Content starts

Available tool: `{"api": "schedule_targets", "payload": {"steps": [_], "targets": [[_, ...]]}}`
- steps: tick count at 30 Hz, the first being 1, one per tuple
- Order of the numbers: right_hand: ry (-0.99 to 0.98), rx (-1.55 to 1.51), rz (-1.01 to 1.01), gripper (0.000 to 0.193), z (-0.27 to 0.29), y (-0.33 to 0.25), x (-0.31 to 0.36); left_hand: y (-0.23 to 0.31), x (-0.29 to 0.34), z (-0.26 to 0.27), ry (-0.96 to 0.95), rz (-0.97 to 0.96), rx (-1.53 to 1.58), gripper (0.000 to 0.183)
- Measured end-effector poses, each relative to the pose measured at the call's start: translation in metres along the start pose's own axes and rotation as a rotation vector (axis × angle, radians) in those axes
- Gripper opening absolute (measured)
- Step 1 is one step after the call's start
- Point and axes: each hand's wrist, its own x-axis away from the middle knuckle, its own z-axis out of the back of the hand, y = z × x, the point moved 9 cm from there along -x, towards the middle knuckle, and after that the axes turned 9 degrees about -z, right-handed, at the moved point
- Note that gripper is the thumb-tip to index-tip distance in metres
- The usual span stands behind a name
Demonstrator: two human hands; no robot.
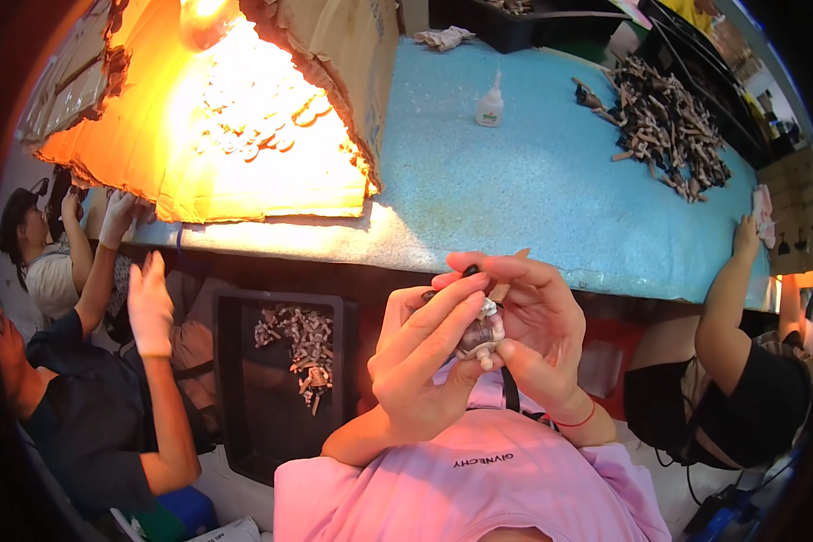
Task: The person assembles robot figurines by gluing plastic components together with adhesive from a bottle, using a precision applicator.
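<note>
Head view puts your left hand [429, 361] and right hand [542, 334] together in front of you, just off the near edge of the blue table [452, 190]. Between your bent fingers you hold a small figurine [481, 336], pale with a darker body, pinched from both sides; your fingers partly hide it. A flat tan strip [508, 278] juts up beside it. To your left, below the tabletop, a black bin [253, 406] holds a heap of small parts [298, 339]. On the table, a white squeeze bottle [490, 107] stands upright near the far middle, and a pile of dark and tan pieces [664, 126] lies far right. A brightly lit cardboard box [345, 63] sits far left; near left, a co-worker raises a gloved hand [151, 307].
</note>
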Motion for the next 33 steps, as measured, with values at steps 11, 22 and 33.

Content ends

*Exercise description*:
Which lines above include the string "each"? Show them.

*Answer to the problem*:
- Measured end-effector poses, each relative to the pose measured at the call's start: translation in metres along the start pose's own axes and rotation as a rotation vector (axis × angle, radians) in those axes
- Point and axes: each hand's wrist, its own x-axis away from the middle knuckle, its own z-axis out of the back of the hand, y = z × x, the point moved 9 cm from there along -x, towards the middle knuckle, and after that the axes turned 9 degrees about -z, right-handed, at the moved point

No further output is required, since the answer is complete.